TRY IT
Restate word for word the lines that begin the listing and end with the line holding "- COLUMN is".
*** EXERCISE DATA ***
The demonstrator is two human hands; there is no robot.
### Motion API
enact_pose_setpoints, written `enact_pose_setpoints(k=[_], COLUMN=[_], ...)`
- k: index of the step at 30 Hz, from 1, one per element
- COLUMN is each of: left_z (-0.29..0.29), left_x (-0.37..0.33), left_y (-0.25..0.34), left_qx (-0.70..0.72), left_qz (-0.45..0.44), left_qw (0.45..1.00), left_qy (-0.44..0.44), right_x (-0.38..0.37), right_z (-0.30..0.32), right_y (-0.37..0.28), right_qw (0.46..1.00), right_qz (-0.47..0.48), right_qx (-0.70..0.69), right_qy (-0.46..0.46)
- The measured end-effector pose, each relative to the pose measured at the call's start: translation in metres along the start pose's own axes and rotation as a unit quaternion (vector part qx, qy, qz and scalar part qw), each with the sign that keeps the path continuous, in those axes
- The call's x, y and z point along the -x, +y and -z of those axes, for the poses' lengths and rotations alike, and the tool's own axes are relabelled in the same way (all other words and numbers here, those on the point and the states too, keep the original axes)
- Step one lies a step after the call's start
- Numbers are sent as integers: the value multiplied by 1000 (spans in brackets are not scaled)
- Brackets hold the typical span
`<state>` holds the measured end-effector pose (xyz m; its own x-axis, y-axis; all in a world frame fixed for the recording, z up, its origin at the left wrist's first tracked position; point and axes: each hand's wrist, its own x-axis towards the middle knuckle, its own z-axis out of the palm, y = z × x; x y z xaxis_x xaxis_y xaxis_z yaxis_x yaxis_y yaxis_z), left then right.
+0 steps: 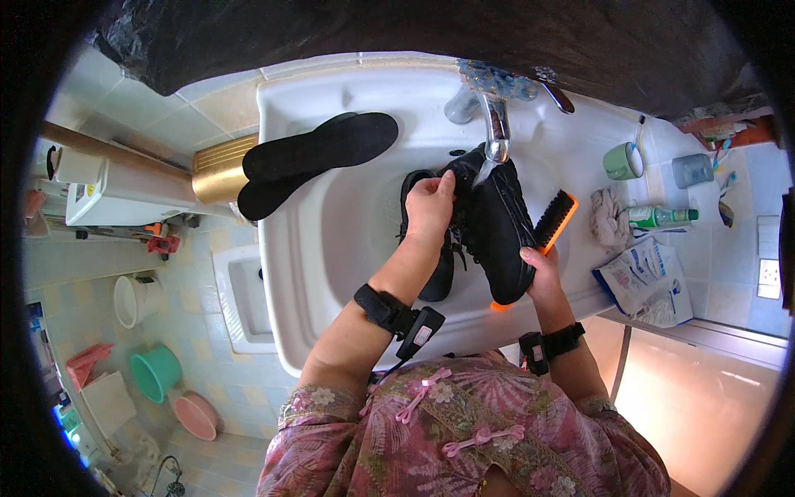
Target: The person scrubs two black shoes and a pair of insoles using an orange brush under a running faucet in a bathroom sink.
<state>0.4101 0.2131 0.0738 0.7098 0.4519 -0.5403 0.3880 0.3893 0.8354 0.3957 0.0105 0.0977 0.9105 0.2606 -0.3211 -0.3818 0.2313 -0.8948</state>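
A black lace-up shoe is held under the chrome faucet, and a thin stream of water runs onto its opening. My left hand is closed on the upper edge of that shoe, fingertips partly hidden. My right hand grips an orange-handled scrubbing brush against the shoe's right side, its dark bristles turned up and left; part of the handle is behind the shoe. The other black shoe sits in the white sink, partly covered by my left hand and the held shoe.
Two black insoles overlap across the sink's left rim, near a gold box. Along the right ledge are a green mug, a clear cup, a cloth, a green bottle and a plastic packet.
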Motion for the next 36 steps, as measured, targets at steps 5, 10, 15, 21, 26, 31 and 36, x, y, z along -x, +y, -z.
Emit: enact_pose_setpoints(k=[5, 10, 15, 21, 26, 31, 36], left_z=[10, 5, 0, 35, 5, 14, 13], left_x=[3, -5, 18, -41, 9, 0, 2], left_y=[12, 3, 30, -49, 10, -1, 3], left_qx=[238, 254, 354, 525, 398, 428, 344], left_qz=[183, 116, 165, 159, 204, 152, 197], left_qw=[938, 927, 887, 624, 859, 845, 885], left_qy=[-171, -250, -247, -557, -248, -281, -245], right_x=[-4, -16, -37, -43, -36, -28, -84], right_z=[2, 20, 54, 16, -7, -54, -24], right_y=[-6, 1, 2, -32, 3, 12, 11], right_qw=[999, 992, 960, 815, 873, 797, 753], right_qz=[-11, -98, -70, 59, 224, 207, 207], right_qx=[-23, 0, 262, 574, 427, 558, 623], right_qy=[-24, -80, 63, 49, -69, -101, 46])
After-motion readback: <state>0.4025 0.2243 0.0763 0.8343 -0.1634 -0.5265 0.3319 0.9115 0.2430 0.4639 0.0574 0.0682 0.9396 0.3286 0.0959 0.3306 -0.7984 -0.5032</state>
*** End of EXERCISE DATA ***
EXERCISE RESPONSE
The demonstrator is two human hands; there is no robot.
### Motion API
enact_pose_setpoints, written `enact_pose_setpoints(k=[_], COLUMN=[_], ...)`
- k: index of the step at 30 Hz, from 1, one per element
- COLUMN is each of: left_z (-0.29..0.29), left_x (-0.37..0.33), left_y (-0.25..0.34), left_qx (-0.70..0.72), left_qz (-0.45..0.44), left_qw (0.45..1.00), left_qy (-0.44..0.44), right_x (-0.38..0.37), right_z (-0.30..0.32), right_y (-0.37..0.28), right_qw (0.46..1.00), right_qz (-0.47..0.48), right_qx (-0.70..0.69), right_qy (-0.46..0.46)

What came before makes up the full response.